White Denim
13
Bella Union
24 Avril 2026
Depuis Austin, White Denim émet régulièrement des ondes, même éparses, et celles-ci oscillent selon plusieurs fréquences, renforçant la capacité du groupe à toujours brouiller les pistes. Mené par l’intarissable Michael Hunter, le collectif poursuit un itinéraire délivré des impératifs de l’actualité, les membres originaux du groupe parviennent encore à se distinguer dans le foisonnement des productions musicales, charriant derrière eux, un cortège de trouvailles sonores, promptes à surprendre même au delà de leur territoire, un parterre de fans dispersés aux quatre coins du monde.
Résumer la discographie de White Denim, nécessite un détour auprès de l’album Stiff sorti en 2016 : dans ce disque dantesque sont concentrés les ingrédients qui ont contribué au delà de la longévité du groupe, à ses différentes facettes, étant capable d’aborder n’importe quel genre musical. Néanmoins, il s’avère aussi nécessaire de réécouter It’s Him! extrait de l’album D de 2011 pour avoir une idée des multiples identités du combo Américain explorant un psychédélisme complexe, mélodieux. Aborder White Denim par la figure du labyrinthe, non comme une visite guidée mais par les nombreuses ramifications infinies offrant de multiples lectures, permet de voyager dans l’Espace-Temps, la distance en est ainsi réduite, c’est ce que propose le sublime et introductif (God Created) Lock and Key, en un LoFi tout simplement efficace. L’ouverture secrète d’un cadenas par l’intermédiaire d’une clé magique.

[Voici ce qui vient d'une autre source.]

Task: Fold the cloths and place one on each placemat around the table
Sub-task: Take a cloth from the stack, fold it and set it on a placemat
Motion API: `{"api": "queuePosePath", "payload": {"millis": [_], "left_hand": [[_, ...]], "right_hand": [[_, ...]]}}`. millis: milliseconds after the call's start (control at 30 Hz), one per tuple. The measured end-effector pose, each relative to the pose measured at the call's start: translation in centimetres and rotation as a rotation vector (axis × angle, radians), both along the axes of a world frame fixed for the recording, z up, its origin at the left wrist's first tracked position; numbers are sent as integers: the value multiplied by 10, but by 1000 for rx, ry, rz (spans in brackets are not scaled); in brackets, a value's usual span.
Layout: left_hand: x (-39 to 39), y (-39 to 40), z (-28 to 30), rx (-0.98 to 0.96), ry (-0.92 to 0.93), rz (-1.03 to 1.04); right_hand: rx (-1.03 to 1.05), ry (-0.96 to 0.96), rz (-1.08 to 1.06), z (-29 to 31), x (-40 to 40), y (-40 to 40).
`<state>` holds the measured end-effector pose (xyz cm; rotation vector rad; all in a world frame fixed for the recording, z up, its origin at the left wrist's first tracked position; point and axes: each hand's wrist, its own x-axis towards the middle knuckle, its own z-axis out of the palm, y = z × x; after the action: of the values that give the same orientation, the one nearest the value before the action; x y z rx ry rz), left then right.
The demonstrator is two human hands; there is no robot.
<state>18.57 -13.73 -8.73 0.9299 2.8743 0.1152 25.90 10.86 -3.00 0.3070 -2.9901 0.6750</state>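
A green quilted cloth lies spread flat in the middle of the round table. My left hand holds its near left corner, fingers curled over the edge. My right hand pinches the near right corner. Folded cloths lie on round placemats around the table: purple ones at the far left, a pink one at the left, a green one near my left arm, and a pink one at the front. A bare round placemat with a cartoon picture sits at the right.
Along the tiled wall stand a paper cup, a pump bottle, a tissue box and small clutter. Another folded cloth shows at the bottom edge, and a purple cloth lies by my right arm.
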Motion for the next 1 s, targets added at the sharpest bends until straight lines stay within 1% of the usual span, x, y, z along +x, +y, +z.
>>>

Même si aux Etats-Unis, la superstition prévaut sur le nombre d’étages des buildings, ou sur les croyances religieuses, cet album estampillé du chiffre 13 est une sorte d’odyssée spatiale dans laquelle White Denim s’exprime librement, le titre Hired Hand #2 est réhaussé d’une exécution presque traditionnelle, laissant ensuite le groove caractéristique du groupe s’installer. Mieux qu’une machine à remonter le temps, White Denim voyage à la vitesse du son qu’il créé, propulsé par une énergie en constant renouvelement. Preuve que la composition ne procède pas d’une seule formule, mais de plusieurs compartiments, qui une fois remodelés, aboutissent à Keep Me calling me Baby, amalgame électro ou au très soul Matchbook Baby ( en duo avec la chanteuse Jessie Payo dont le répertoire emprunte à l’Americana ), puis vers une pop ficelée de claviers onctueux. Au final, White Denim est l’auteur d’une oeuvre enthousiaste qui fait cruellement défaut en ces temps troublés.